**Exercise goal**
Count up the lines below containing the word "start", and give the result with no other words.

*-*-*

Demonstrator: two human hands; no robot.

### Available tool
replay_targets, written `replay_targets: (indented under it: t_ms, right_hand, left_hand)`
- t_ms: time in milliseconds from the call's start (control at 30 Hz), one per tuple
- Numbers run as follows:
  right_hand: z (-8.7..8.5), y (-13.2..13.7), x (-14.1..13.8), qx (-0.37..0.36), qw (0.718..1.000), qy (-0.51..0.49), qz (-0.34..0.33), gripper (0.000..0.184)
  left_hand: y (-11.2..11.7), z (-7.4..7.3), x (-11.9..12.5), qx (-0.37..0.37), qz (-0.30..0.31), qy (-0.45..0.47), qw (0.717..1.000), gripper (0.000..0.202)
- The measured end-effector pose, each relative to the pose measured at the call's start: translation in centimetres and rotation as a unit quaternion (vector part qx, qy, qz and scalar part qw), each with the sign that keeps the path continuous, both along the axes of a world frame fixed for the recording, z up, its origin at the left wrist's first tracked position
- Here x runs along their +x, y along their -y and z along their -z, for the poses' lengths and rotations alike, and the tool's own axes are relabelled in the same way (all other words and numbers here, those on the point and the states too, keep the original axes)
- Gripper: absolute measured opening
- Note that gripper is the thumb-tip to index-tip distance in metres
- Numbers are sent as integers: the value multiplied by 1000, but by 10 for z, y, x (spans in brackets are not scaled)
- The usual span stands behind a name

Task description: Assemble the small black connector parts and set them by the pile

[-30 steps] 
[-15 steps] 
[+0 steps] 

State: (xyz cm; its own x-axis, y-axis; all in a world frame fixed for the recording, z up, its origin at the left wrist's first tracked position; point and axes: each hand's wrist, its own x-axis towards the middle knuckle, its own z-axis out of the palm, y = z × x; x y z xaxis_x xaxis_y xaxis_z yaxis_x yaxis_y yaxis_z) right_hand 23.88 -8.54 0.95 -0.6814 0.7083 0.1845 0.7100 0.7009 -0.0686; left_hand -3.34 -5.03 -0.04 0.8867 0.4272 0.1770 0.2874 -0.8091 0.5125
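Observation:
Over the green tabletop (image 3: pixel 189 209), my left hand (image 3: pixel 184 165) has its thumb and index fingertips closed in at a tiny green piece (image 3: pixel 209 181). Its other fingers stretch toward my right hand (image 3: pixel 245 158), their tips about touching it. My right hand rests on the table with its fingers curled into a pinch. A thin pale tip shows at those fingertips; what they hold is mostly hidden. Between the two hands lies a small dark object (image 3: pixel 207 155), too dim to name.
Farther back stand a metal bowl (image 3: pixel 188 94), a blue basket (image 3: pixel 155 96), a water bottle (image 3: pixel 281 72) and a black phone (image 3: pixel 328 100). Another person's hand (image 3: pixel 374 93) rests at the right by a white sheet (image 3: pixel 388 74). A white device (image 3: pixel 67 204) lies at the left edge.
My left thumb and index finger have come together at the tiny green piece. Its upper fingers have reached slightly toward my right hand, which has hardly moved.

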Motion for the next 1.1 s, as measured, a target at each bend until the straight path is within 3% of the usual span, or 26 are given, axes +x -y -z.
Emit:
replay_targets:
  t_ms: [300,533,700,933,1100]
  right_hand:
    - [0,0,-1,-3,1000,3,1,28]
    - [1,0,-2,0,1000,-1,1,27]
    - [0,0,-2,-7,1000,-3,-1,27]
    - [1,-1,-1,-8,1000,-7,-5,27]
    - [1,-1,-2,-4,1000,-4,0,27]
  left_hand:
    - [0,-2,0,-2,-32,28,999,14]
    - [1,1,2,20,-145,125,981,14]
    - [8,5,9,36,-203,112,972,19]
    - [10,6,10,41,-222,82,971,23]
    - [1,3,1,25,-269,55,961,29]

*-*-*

**Reply**
2